• _What is needed_:
Your task is to repeat exactly the lines below between the line holding "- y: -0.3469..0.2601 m" and the line holding "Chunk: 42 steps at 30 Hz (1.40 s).", inclusive, and only those.

• _Records for this task_:
━━━━━━━━━━━━━━━━━━━━
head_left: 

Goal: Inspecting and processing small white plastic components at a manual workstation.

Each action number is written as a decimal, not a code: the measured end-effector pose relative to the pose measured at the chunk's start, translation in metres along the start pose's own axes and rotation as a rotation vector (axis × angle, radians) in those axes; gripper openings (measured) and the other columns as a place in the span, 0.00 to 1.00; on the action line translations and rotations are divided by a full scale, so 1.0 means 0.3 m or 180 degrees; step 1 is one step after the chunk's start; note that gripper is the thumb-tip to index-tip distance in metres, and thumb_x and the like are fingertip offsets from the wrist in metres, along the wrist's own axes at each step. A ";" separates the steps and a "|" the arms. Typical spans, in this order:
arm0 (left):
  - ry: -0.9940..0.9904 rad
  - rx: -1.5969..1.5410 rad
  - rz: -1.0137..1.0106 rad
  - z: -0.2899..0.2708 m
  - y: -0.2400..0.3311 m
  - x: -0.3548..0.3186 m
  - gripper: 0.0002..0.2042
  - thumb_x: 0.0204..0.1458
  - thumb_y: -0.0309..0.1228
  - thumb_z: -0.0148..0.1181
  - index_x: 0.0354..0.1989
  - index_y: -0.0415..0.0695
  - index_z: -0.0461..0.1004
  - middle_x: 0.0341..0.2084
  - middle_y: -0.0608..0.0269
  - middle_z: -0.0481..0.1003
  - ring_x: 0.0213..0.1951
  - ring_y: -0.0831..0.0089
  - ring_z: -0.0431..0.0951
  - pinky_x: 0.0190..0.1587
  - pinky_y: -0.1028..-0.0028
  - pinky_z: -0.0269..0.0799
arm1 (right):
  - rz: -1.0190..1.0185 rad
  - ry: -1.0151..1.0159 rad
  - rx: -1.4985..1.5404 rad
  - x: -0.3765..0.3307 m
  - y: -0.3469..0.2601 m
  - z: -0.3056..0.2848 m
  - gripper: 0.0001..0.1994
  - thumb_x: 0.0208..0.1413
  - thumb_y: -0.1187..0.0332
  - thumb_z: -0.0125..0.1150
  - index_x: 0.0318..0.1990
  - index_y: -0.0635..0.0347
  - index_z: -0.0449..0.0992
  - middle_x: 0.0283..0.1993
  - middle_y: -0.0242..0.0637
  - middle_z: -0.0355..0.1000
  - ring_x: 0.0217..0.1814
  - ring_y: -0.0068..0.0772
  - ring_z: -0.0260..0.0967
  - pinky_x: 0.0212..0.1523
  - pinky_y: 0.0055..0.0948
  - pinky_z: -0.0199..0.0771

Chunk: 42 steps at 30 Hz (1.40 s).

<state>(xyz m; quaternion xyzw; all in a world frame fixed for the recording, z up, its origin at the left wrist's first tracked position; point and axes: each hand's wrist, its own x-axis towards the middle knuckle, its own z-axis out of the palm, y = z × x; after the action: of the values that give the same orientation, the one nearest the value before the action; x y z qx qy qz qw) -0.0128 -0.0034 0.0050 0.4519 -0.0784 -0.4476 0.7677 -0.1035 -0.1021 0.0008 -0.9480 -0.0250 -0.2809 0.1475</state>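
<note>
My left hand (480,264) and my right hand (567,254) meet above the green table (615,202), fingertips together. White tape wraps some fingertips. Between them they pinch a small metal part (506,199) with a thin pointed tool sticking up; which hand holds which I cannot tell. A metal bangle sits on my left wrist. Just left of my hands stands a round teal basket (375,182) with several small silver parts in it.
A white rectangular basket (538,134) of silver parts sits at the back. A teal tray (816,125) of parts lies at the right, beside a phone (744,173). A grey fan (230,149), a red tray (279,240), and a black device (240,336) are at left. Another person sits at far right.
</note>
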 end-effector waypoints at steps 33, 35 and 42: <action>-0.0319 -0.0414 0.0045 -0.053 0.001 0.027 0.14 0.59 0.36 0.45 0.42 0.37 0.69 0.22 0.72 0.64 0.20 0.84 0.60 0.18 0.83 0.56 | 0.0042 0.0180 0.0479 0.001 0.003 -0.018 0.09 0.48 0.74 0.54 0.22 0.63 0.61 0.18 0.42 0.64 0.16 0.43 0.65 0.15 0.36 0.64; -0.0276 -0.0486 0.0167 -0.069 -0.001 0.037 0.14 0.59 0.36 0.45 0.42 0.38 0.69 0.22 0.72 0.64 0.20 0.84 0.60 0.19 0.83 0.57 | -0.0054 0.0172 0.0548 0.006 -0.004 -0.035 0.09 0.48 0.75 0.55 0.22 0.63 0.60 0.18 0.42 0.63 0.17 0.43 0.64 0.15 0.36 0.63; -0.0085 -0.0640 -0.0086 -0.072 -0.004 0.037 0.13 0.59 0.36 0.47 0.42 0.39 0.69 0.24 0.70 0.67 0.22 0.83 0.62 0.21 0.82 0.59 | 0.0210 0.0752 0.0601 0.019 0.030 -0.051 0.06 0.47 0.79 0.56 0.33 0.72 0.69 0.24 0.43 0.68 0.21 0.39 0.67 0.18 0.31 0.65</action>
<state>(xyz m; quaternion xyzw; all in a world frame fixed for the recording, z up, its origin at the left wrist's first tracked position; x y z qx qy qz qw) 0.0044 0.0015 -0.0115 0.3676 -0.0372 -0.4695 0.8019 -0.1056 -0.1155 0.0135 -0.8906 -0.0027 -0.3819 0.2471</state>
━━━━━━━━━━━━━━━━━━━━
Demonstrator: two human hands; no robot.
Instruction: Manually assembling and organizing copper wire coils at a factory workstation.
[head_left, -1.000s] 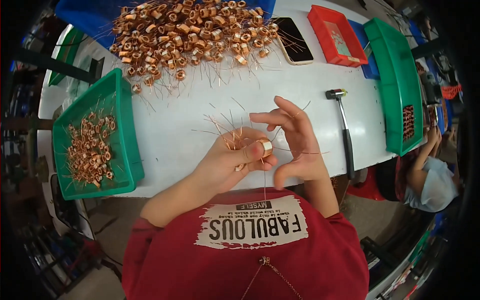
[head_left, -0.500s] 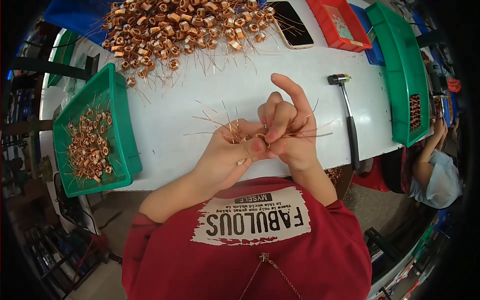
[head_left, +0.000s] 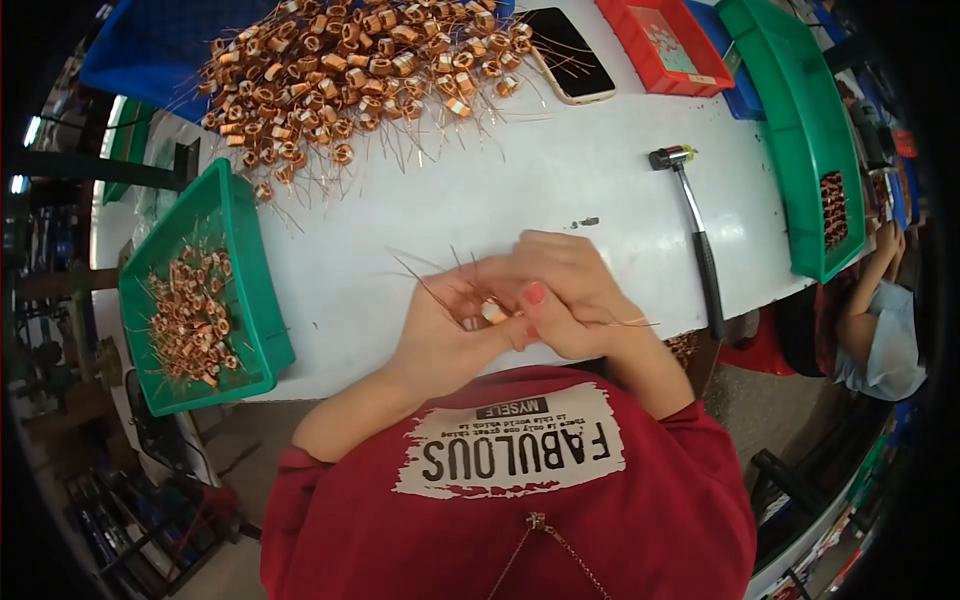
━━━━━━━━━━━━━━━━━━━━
• _The answer_:
  - y: -0.3469..0.2601 m
  - z: -0.3056..0.2848 m
  - gripper: 0.0001..0.1994
  - thumb_x: 0.0208..0.1413
  - thumb_y: -0.1187..0.0332
  - thumb_z: -0.0125..0.1150
  - index_x: 0.0318..0.1990
  - index_y: -0.0635..0.0347
  - index_z: -0.0449..0.0992
  - middle_x: 0.0283..0.1993
  - middle_y: -0.0242..0.0637
  - middle_z: -0.0355..0.1000
  - ring_x: 0.0217..0.1814
  - ring_y: -0.0068..0.0772
  - ring_z: -0.0260..0.0967
  - pinky_x: 0.0212..0.1523
  - pinky_y: 0.0055..0.0948
  - pinky_z: -0.0199..0.0771

Chunk: 42 steps at 30 Hz (1.40 s).

The exercise closes with this answer.